Reading Time: 9 minutes

Ever since the beginning of COVID businesses have worked tirelessly to upgrade their Cyber Security tools, but for many people this has not translated into our personal lives. The truth is its easier to live without security controls, they can be hard to setup, tedious to work around and not always easily facilitated by 3rd party services, and so the question arises – why should we go out of our way to secure our personal accounts?

During a recent conversation with one of our clients – whose identity has been withheld for privacy – we uncovered a sobering answer to that question.
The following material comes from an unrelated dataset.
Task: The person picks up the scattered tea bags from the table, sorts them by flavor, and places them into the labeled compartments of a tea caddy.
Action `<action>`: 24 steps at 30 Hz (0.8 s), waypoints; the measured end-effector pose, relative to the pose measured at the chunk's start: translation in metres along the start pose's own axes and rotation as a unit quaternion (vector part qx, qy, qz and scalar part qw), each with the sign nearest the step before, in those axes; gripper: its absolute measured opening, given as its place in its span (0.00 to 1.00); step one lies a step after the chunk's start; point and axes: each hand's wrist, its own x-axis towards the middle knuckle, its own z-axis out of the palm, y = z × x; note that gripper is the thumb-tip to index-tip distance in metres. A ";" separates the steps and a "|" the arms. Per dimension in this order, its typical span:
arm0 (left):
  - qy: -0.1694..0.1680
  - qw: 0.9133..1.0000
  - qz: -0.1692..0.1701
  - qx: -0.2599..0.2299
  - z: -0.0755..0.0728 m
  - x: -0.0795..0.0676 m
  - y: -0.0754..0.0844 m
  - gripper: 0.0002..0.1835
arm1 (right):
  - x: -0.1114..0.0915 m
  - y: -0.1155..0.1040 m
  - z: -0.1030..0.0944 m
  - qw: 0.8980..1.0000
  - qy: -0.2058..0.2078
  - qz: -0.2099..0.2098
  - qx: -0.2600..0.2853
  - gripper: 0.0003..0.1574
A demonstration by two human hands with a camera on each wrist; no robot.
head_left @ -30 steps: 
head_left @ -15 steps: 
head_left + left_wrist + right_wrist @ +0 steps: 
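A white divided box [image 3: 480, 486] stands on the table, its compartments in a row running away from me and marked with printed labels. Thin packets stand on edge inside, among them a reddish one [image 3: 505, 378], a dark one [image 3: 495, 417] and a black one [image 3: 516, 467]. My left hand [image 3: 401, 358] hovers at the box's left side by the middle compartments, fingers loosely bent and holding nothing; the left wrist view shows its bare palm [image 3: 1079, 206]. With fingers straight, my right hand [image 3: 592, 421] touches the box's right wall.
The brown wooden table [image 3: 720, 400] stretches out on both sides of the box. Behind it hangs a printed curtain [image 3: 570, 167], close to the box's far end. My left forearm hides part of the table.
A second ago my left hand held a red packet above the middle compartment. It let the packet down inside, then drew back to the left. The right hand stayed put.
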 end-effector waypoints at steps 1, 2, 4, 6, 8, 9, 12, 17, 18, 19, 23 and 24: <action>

This client experienced the nightmare of having their bank account compromised, their mobile number hijacked, and numerous other personal accounts taken over by cyber attackers, all due to a single account compromise. What unfolded should serve as a stark warning to anyone who thinks, “It could never happen to me.”

The Attack Begins

To set the scene, our client called the helpdesk after finding an email left in their inbox with their email password as the title. This email described that a group of attackers had found their personal email account’s password, accessed their emails, copied and deleted everything, and now demanded $500 in Bitcoin to restore the emails and not leak them to the world.
As our first recovery measure, we attempted to recover the user’s email. Luckily, they were registered with Microsoft, which requires two different forms of verification before updating backup information. We were able to reset the user’s password and restore access to their emails.

Now that we were in, we could assess the damage. Immediately, we found the inbox and deleted items were empty. However, the recovery tab of deleted items allowed us to restore all the emails deleted by the attacker.

At this point, you—like us—might think all is well and the job’s done. Unfortunately, after restoring the emails, we found the real damage.

The Real Impact

Once restored, we identified that the attackers had control of the inbox for seven days before sending the ransom letter. We assessed all emails from that period and found countless password reset and one-time PIN codes. Every possible account set up using that email had been accessed.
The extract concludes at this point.